### Work instructions:
The answer is a stretch of the material below, returned exactly: the line containing "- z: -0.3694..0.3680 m", the line containing "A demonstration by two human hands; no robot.", and all lines between.

### Dataset extract:
◆ ◆ ◆
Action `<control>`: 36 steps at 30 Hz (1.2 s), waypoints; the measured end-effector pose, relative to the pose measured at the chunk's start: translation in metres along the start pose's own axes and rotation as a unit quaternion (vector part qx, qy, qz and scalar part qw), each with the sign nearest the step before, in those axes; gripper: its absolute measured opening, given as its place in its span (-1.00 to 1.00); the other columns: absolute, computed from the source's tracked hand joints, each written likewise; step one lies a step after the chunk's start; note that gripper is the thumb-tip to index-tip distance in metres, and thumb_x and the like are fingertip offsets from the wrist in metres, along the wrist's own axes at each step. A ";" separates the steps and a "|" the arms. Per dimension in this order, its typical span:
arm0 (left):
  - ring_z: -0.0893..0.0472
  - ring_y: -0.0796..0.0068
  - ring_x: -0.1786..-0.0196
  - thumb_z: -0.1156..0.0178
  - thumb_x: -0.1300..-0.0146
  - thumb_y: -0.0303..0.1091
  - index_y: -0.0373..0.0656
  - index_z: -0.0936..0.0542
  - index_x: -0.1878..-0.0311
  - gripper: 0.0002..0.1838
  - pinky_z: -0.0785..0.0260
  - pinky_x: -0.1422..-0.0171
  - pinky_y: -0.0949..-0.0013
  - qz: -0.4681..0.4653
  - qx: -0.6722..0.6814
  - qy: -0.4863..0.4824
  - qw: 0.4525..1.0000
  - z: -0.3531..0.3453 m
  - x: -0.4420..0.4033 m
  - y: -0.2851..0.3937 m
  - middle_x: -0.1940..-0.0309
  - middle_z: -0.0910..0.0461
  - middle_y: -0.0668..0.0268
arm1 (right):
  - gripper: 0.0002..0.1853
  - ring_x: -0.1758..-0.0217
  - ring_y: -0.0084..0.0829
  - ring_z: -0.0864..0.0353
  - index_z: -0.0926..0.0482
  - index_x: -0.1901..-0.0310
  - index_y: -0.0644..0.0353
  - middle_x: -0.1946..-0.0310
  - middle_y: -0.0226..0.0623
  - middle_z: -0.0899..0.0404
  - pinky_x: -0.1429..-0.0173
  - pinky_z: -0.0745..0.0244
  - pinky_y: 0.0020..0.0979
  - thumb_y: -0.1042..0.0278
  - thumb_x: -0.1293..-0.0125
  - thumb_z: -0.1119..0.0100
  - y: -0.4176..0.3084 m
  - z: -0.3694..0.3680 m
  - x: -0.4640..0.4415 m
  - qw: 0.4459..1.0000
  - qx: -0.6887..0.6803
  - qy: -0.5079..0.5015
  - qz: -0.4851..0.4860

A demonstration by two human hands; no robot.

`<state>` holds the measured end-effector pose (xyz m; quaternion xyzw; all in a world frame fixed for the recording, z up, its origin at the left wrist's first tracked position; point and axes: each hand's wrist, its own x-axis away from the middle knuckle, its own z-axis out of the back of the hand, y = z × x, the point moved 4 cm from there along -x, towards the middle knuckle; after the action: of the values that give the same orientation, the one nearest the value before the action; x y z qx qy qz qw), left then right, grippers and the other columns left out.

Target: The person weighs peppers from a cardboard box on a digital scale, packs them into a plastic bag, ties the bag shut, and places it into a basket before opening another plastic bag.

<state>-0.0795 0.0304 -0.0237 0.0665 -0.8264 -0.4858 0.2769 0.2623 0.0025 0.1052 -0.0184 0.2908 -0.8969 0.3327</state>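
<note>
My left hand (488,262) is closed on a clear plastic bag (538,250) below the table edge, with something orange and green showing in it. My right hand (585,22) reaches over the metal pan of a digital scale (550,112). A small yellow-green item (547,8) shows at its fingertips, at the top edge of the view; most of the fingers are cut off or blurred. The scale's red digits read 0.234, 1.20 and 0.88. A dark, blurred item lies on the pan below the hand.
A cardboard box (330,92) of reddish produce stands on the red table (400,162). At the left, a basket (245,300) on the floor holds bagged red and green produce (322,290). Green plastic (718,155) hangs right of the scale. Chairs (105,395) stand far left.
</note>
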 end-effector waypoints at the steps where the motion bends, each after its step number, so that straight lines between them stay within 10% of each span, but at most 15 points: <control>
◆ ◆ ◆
### Completed exercise:
  - z: -0.3694..0.3680 m
  - x: -0.4640..0.4415 m
  - qw: 0.4459..1.0000
  - qx: -0.6887..0.6803
  - qy: -0.5079..0.5015
  - qz: -0.4851..0.4860

A demonstration by two human hands; no robot.

The answer to this exercise has been written out completely.